Saturday, March 17, 2007

The First "Bunkum Award" for Logic-Train Derailment in Education Blogging

Given that we just started this blog, now might not be the best time to rag on blogs as a type of media. But a recent post on Edwize - NY's United Federation of Teachers blog – reminded me that sometimes the “everyone gets a voice” aspect of blogging creates legitimate venues for illegitimate ideas and analysis.

In this instance, Edwize’s Jackie Bennett takes on William Ouchi, UCLA prof and Grand Poobah of the Weighted Student Funding approach to education, and his description of the instances in which WSF has helped improve educational equity and performance.

Here’s Bennett writing about Ouchi’s use of Boston as WSF success story:
Ouchi points to Boston schools as an example of WSF success. Ouchi says, “The results have been good. In Boston…scores on state tests…are 30 to 50 percent higher than they are at the regular public schools with similar student bodies.”

But here’s what the most recent on-line data I could find says about Boston’s WSF schools:
1. They serve substantially fewer poverty (free lunch) students (61% K-12, as opposed to 78% in the overall school population).
2. They serve substantially fewer ELL kids (3.8% as opposed to 15.8)
3. They serve substantially fewer regular special education kids (1.7% as opposed to 9.8%)…So much for Boston.

Actually, so much for basic reasoning.

Bennett compares WSF schools to rough district-wide averages and says that Ouchi’s analysis is flawed because he is comparing fundamentally different students. But Bennett misses the point because Ouchi actually says in the passage she quotes that he controls for “schools with similar student bodies.”

This basic logic-misstep discredits the entire post. And not to be too much of an elitist but isn’t it silly to think that a fully tenured research professor with Ouchi’s credentials would make as significant a mistake as to make claims about comparative student performance without controlling for essential student characteristics? Maybe we need some “Bunkum Awards” for education blogging.

2 comments:

Unknown said...

After I posted on EdWize, Mr. Ouchi and I actually exchanged several emails. In them, Mr. Ouchi never disputed my conclusions about Boston. He did point out that he was not a paid consultant to Mr. Klein, and I put a correction in the comments related to that.

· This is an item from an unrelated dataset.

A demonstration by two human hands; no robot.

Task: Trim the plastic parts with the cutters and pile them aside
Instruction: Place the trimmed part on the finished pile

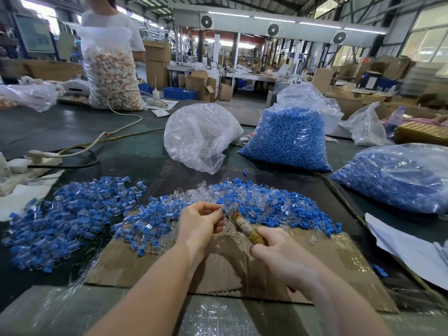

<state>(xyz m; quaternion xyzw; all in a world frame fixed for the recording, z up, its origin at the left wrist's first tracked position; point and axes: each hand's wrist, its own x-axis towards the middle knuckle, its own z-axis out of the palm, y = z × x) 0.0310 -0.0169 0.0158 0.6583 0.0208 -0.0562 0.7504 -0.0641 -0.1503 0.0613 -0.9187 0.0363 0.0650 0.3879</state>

If you look again at Mr. Ouchi’s article, you will see that he never makes the claim that in the comparison between the Boston Pilot (WSF) schools and the public schools, he himself controlled for schools with similar student bodies. He does assert that they are similar, however, and that assertion also appears in the source for the data I used. A close look at the data from that source however, reveals otherwise.

This is not such an unusual occurrence when it comes to data an research. If we look at the website of NYC’s schools, for example, we often find claims about our schools that a good look at the data on the same website simply does not substantiate.

I would be happy to put all of my correspondence with Mr. Ouchi on this website, but it does not seem at all appropriate for me to publish what was professional, but also essentially private, correspondence.

Unknown said...

I apologize for typos in the previous comment. I thought I was previewing, not publishing.